:: Dataset excerpt
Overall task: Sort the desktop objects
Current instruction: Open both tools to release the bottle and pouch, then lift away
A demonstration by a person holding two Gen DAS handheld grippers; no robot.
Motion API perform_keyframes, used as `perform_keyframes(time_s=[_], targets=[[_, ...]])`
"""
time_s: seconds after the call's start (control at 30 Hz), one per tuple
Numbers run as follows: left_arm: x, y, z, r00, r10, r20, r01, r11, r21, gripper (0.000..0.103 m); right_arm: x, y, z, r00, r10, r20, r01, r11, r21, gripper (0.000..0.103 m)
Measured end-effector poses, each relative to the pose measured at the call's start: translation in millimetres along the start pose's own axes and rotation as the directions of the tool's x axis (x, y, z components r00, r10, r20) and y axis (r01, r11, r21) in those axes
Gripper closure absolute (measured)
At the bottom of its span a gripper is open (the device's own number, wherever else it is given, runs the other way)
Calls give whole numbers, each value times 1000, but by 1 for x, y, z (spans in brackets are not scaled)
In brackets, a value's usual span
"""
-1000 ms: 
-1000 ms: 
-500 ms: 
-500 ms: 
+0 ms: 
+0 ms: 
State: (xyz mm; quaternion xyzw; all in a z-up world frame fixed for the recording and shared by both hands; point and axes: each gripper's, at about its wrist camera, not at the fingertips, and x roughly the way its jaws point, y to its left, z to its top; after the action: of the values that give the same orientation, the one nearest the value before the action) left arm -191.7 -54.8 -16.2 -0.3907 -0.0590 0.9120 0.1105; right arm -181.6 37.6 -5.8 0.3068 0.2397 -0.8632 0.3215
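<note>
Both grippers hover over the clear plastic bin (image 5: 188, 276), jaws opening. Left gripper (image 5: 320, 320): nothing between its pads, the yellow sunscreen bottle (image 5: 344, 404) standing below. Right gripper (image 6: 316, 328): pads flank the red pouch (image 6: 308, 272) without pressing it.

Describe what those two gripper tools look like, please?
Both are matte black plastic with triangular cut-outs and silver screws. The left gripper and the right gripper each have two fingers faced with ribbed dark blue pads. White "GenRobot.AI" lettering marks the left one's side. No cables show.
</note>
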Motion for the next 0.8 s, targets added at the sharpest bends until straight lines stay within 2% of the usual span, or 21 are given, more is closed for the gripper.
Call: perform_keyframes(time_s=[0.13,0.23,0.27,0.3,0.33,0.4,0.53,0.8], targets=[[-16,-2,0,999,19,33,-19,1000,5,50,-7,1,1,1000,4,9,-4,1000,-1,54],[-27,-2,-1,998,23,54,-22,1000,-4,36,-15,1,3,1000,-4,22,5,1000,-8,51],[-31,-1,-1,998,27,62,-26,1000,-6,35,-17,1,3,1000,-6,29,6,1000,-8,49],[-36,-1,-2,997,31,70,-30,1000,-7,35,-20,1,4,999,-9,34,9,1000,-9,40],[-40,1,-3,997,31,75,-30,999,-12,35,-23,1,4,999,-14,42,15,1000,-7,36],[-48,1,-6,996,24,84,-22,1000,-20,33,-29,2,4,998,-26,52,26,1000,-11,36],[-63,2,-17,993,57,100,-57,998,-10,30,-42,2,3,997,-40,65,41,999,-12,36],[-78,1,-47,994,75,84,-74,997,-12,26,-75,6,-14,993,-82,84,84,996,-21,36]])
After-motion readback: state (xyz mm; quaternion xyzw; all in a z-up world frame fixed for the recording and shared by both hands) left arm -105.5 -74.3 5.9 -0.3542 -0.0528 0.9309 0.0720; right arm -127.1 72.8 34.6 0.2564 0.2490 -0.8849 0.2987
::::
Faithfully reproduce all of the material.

**Expected answer**
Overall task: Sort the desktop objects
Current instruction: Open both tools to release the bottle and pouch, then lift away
A demonstration by a person holding two Gen DAS handheld grippers; no robot.
Motion API perform_keyframes, used as `perform_keyframes(time_s=[_], targets=[[_, ...]])`
"""
time_s: seconds after the call's start (control at 30 Hz), one per tuple
Numbers run as follows: left_arm: x, y, z, r00, r10, r20, r01, r11, r21, gripper (0.000..0.103 m); right_arm: x, y, z, r00, r10, r20, r01, r11, r21, gripper (0.000..0.103 m)
Measured end-effector poses, each relative to the pose measured at the call's start: translation in millimetres along the start pose's own axes and rotation as the directions of the tool's x axis (x, y, z components r00, r10, r20) and y axis (r01, r11, r21) in those axes
Gripper closure absolute (measured)
At the bottom of its span a gripper is open (the device's own number, wherever else it is given, runs the other way)
Calls give whole numbers, each value times 1000, but by 1 for x, y, z (spans in brackets are not scaled)
In brackets, a value's usual span
"""
-1000 ms: 
-1000 ms: 
-500 ms: 
-500 ms: 
+0 ms: 
+0 ms: 
State: (xyz mm; quaternion xyzw; all in a z-up world frame fixed for the recording and shared by both hands; point and axes: each gripper's, at about its wrist camera, not at the fingertips, and x roughly the way its jaws point, y to its left, z to its top; after the action: of the values that give the same orientation, the one nearest the value before the action) left arm -191.7 -54.8 -16.2 -0.3907 -0.0590 0.9120 0.1105; right arm -181.6 37.6 -5.8 0.3068 0.2397 -0.8632 0.3215
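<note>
Both grippers hover over the clear plastic bin (image 5: 188, 276), jaws opening. Left gripper (image 5: 320, 320): nothing between its pads, the yellow sunscreen bottle (image 5: 344, 404) standing below. Right gripper (image 6: 316, 328): pads flank the red pouch (image 6: 308, 272) without pressing it.

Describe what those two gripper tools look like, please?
Both are matte black plastic with triangular cut-outs and silver screws. The left gripper and the right gripper each have two fingers faced with ribbed dark blue pads. White "GenRobot.AI" lettering marks the left one's side. No cables show.
</note>
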Motion for the next 0.8 s, targets added at the sharpest bends until straight lines stay within 2% of the usual span, or 21 are given, more is closed for the gripper.
Call: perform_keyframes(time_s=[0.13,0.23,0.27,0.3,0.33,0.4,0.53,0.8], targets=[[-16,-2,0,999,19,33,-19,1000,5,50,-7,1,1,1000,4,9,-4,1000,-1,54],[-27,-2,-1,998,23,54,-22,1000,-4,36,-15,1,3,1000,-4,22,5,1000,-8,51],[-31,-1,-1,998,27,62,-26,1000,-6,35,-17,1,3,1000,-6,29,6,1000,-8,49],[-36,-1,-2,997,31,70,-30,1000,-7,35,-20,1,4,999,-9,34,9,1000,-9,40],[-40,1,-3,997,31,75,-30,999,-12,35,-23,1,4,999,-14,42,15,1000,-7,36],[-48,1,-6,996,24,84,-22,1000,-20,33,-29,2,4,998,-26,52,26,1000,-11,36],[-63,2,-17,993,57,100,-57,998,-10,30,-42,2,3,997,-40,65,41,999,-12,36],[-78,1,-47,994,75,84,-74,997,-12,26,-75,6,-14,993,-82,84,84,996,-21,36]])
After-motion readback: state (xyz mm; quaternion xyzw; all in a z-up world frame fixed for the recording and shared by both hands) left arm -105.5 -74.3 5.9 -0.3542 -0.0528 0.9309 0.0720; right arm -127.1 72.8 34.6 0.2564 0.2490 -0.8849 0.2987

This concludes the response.